### Work task
For each line of the material below, give that line again word for word.
>>>>
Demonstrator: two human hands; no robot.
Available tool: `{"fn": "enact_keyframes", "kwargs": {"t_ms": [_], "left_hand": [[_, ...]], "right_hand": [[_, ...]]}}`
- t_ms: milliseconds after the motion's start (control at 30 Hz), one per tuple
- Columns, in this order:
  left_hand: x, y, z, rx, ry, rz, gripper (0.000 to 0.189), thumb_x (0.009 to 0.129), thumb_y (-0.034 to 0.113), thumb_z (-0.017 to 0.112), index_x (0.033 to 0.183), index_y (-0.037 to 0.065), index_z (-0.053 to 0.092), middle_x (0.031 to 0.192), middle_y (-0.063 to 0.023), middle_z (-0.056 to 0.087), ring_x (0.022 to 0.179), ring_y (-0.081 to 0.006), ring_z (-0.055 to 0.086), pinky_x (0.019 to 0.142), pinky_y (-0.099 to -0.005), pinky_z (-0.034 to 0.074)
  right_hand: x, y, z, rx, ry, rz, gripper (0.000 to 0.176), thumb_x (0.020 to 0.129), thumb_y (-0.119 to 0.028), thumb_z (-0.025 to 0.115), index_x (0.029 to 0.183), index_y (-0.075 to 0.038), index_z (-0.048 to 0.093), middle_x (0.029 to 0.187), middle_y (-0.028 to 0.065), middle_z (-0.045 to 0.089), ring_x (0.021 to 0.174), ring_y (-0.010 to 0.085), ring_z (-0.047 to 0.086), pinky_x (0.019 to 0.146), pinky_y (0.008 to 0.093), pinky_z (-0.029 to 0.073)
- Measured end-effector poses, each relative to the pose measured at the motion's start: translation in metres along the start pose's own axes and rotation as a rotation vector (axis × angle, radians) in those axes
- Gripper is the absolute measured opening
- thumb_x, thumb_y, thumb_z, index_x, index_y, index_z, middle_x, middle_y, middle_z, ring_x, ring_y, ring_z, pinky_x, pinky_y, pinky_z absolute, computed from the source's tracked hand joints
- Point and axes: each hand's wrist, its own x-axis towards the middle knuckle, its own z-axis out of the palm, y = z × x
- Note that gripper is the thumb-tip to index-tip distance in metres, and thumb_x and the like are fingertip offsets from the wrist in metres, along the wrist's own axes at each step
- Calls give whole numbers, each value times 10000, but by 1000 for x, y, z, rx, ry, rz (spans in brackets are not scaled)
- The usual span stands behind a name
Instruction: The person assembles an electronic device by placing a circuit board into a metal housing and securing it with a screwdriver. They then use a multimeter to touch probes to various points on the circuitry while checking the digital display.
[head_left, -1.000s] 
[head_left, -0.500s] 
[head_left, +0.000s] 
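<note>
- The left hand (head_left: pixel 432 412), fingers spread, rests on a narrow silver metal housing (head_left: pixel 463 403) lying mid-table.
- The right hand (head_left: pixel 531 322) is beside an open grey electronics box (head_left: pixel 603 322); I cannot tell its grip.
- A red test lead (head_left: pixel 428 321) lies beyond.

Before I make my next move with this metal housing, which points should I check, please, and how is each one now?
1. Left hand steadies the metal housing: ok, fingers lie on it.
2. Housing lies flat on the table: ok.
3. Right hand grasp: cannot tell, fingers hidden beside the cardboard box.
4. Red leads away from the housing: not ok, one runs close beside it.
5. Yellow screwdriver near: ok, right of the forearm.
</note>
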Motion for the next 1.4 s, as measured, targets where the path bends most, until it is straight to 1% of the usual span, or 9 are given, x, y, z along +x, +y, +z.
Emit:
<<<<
### Written reply
Demonstrator: two human hands; no robot.
Available tool: `{"fn": "enact_keyframes", "kwargs": {"t_ms": [_], "left_hand": [[_, ...]], "right_hand": [[_, ...]]}}`
- t_ms: milliseconds after the motion's start (control at 30 Hz), one per tuple
- Columns, in this order:
  left_hand: x, y, z, rx, ry, rz, gripper (0.000 to 0.189), thumb_x (0.009 to 0.129), thumb_y (-0.034 to 0.113), thumb_z (-0.017 to 0.112), index_x (0.033 to 0.183), index_y (-0.037 to 0.065), index_z (-0.053 to 0.092), middle_x (0.031 to 0.192), middle_y (-0.063 to 0.023), middle_z (-0.056 to 0.087), ring_x (0.022 to 0.179), ring_y (-0.081 to 0.006), ring_z (-0.055 to 0.086), pinky_x (0.019 to 0.142), pinky_y (-0.099 to -0.005), pinky_z (-0.034 to 0.074)
  right_hand: x, y, z, rx, ry, rz, gripper (0.000 to 0.176), thumb_x (0.020 to 0.129), thumb_y (-0.119 to 0.028), thumb_z (-0.025 to 0.115), index_x (0.029 to 0.183), index_y (-0.075 to 0.038), index_z (-0.048 to 0.093), middle_x (0.029 to 0.187), middle_y (-0.028 to 0.065), middle_z (-0.045 to 0.089), ring_x (0.021 to 0.174), ring_y (-0.010 to 0.085), ring_z (-0.047 to 0.086), pinky_x (0.019 to 0.146), pinky_y (0.008 to 0.093), pinky_z (-0.029 to 0.073)
- Measured end-effector poses, each relative to the pose measured at the motion's start: translation in metres along the start pose's own axes and rotation as a rotation vector (axis × angle, radians) in those axes
- Gripper is the absolute measured opening
- thumb_x, thumb_y, thumb_z, index_x, index_y, index_z, middle_x, middle_y, middle_z, ring_x, ring_y, ring_z, pinky_x, pinky_y, pinky_z absolute, computed from the source's tracked hand joints
- Point and axes: each hand's wrist, its own x-axis towards the middle knuckle, its own z-axis out of the palm, y = z × x
- Note that gripper is the thumb-tip to index-tip distance in metres, and thumb_x and the like are fingertip offsets from the wrist in metres, along the wrist's own axes at each step
- Calls give whole numbers, each value times 10000, but by 1000 for x, y, z, rx, ry, rz (spans in brackets are not scaled)
- The usual span stands behind a name
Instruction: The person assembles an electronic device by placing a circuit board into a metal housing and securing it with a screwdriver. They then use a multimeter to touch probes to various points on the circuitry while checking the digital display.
[head_left, -1.000s] 
[head_left, -0.500s] 
[head_left, +0.000s] 
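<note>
- The left hand (head_left: pixel 432 412), fingers spread, rests on a narrow silver metal housing (head_left: pixel 463 403) lying mid-table.
- The right hand (head_left: pixel 531 322) is beside an open grey electronics box (head_left: pixel 603 322); I cannot tell its grip.
- A red test lead (head_left: pixel 428 321) lies beyond.

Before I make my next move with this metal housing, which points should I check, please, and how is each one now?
1. Left hand steadies the metal housing: ok, fingers lie on it.
2. Housing lies flat on the table: ok.
3. Right hand grasp: cannot tell, fingers hidden beside the cardboard box.
4. Red leads away from the housing: not ok, one runs close beside it.
5. Yellow screwdriver near: ok, right of the forearm.
</note>
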Motion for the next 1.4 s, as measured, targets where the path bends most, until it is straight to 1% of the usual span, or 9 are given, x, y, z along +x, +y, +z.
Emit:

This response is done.